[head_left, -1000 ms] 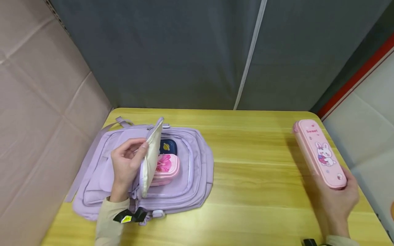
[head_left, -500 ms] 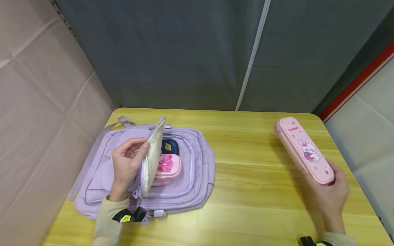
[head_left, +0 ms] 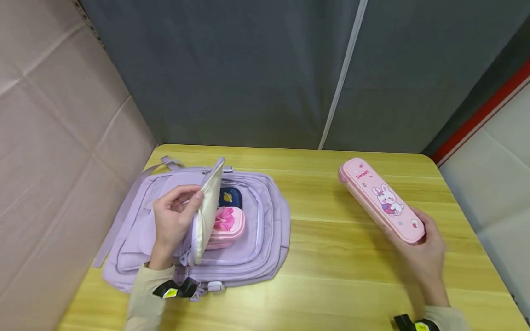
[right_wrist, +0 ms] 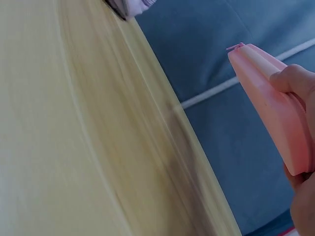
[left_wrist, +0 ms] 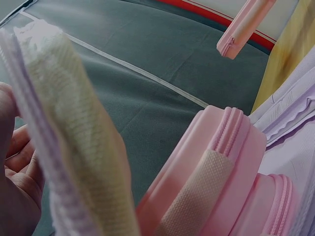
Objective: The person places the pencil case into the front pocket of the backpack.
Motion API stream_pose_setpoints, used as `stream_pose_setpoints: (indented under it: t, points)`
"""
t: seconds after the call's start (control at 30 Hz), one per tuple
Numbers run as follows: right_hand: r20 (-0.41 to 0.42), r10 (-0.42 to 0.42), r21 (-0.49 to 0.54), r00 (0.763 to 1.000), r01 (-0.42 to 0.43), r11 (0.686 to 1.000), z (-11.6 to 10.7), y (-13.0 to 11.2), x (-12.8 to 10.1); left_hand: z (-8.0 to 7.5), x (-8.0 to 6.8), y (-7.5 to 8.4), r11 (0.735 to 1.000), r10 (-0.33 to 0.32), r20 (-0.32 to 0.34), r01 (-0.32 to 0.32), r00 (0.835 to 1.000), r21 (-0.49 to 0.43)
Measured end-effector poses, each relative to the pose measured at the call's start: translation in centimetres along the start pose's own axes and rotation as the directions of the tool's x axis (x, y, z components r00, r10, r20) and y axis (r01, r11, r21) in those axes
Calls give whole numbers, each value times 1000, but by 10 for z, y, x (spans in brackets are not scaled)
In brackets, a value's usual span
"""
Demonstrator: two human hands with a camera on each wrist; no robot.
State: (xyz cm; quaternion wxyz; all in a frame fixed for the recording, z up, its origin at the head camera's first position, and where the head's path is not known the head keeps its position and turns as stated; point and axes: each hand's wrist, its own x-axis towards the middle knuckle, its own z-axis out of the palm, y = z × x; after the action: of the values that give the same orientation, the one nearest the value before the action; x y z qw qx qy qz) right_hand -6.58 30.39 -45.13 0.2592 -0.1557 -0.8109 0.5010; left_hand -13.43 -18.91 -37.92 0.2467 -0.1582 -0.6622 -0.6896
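My left hand (head_left: 175,220) pinches the raised flap (head_left: 207,211) of a lavender backpack (head_left: 271,230) lying on the table, its cream lining turned to the right. Inside the pocket under the flap sit a pink case with a flower print (head_left: 225,220) and a dark blue case with a yellow planet (head_left: 230,197). The left wrist view shows pink zipped cases (left_wrist: 197,172) close beside the flap. My right hand (head_left: 426,253) grips the lower end of a long pink pencil case (head_left: 383,200) with a rabbit and the word "Sweet", held tilted above the table right of the backpack.
The yellow wood-grain table (head_left: 314,276) ends at a dark grey curtain (head_left: 248,78) behind. A pale padded wall (head_left: 49,138) stands at the left, and a white panel with a red edge (head_left: 488,110) at the right. A backpack strap (head_left: 124,211) trails off its left side.
My right hand has moved left with the pink pencil case, toward the backpack, and the case has tilted further left. The left hand stays on the flap, which remains raised.
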Motion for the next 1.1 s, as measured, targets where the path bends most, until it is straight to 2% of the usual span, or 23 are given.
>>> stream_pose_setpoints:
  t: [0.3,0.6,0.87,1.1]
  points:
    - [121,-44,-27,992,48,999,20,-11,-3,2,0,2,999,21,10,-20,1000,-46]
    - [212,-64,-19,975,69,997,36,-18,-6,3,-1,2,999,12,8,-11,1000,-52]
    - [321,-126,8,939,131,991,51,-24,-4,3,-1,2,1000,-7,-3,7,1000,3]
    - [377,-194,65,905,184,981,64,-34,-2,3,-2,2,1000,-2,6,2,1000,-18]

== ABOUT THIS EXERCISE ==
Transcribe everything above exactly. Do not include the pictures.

== RESULT OF THE TASK ==
[head_left, -1000 ms] 
[head_left, -500 ms] 
[head_left, +0 ms] 
[right_wrist, +0 ms] 
[left_wrist, +0 ms] 
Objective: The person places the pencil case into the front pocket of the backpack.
Motion API stream_pose_setpoints, used as `stream_pose_setpoints: (indented under it: t, points)`
"""
t: seconds after the call's start (control at 30 Hz), one per tuple
Numbers run as follows: right_hand: r20 (-0.41 to 0.42), r10 (-0.42 to 0.42), r21 (-0.49 to 0.54), r00 (0.763 to 1.000), r01 (-0.42 to 0.43), r11 (0.686 to 1.000), z (-11.6 to 10.7), y (-13.0 to 11.2), x (-12.8 to 10.1); left_hand: z (-8.0 to 7.5), x (-8.0 to 6.8), y (-7.5 to 8.4), r11 (0.735 to 1.000), r10 (-0.33 to 0.32), r20 (-0.32 to 0.34), r01 (-0.32 to 0.32), r00 (0.835 to 1.000), r21 (-0.49 to 0.43)
Measured end-effector poses, each relative to the pose measured at the call's start: translation in centimetres along the start pose's own axes and rotation as the directions of the tool's x axis (x, y, z components r00, r10, r20) and y axis (r01, r11, r21) in those axes
Calls give whole numbers, each value times 1000, but by 10 for z, y, x (spans in brackets are not scaled)
In brackets, a value's usual span
"""
Demonstrator: two human hands with a camera on each wrist; no robot.
State: (xyz cm; quaternion wxyz; all in a frame fixed for the recording, z up, its origin at the head camera's first position, and where the head's path is not known the head keeps its position and turns as stated; point and axes: each hand's wrist, its own x-axis towards the middle knuckle, its own z-axis out of the palm, y = z × x; after the action: of the values that give the same orientation, the one nearest the value before the action; x y z qw qx qy qz) right_hand -6.58 30.39 -45.13 0.2592 -0.1557 -0.8109 0.5010; left_hand -13.43 -18.91 -37.92 0.2467 -0.1582 -0.6622 -0.6896
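My left hand (head_left: 175,220) pinches the raised flap (head_left: 207,211) of a lavender backpack (head_left: 271,230) lying on the table, its cream lining turned to the right. Inside the pocket under the flap sit a pink case with a flower print (head_left: 225,220) and a dark blue case with a yellow planet (head_left: 230,197). The left wrist view shows pink zipped cases (left_wrist: 197,172) close beside the flap. My right hand (head_left: 426,253) grips the lower end of a long pink pencil case (head_left: 383,200) with a rabbit and the word "Sweet", held tilted above the table right of the backpack.
The yellow wood-grain table (head_left: 314,276) ends at a dark grey curtain (head_left: 248,78) behind. A pale padded wall (head_left: 49,138) stands at the left, and a white panel with a red edge (head_left: 488,110) at the right. A backpack strap (head_left: 124,211) trails off its left side.
My right hand has moved left with the pink pencil case, toward the backpack, and the case has tilted further left. The left hand stays on the flap, which remains raised.
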Motion for the next 1.1 s, as measured, targets where the path bends most, until it is straight to 2% of the usual span, or 23 are given.
>>> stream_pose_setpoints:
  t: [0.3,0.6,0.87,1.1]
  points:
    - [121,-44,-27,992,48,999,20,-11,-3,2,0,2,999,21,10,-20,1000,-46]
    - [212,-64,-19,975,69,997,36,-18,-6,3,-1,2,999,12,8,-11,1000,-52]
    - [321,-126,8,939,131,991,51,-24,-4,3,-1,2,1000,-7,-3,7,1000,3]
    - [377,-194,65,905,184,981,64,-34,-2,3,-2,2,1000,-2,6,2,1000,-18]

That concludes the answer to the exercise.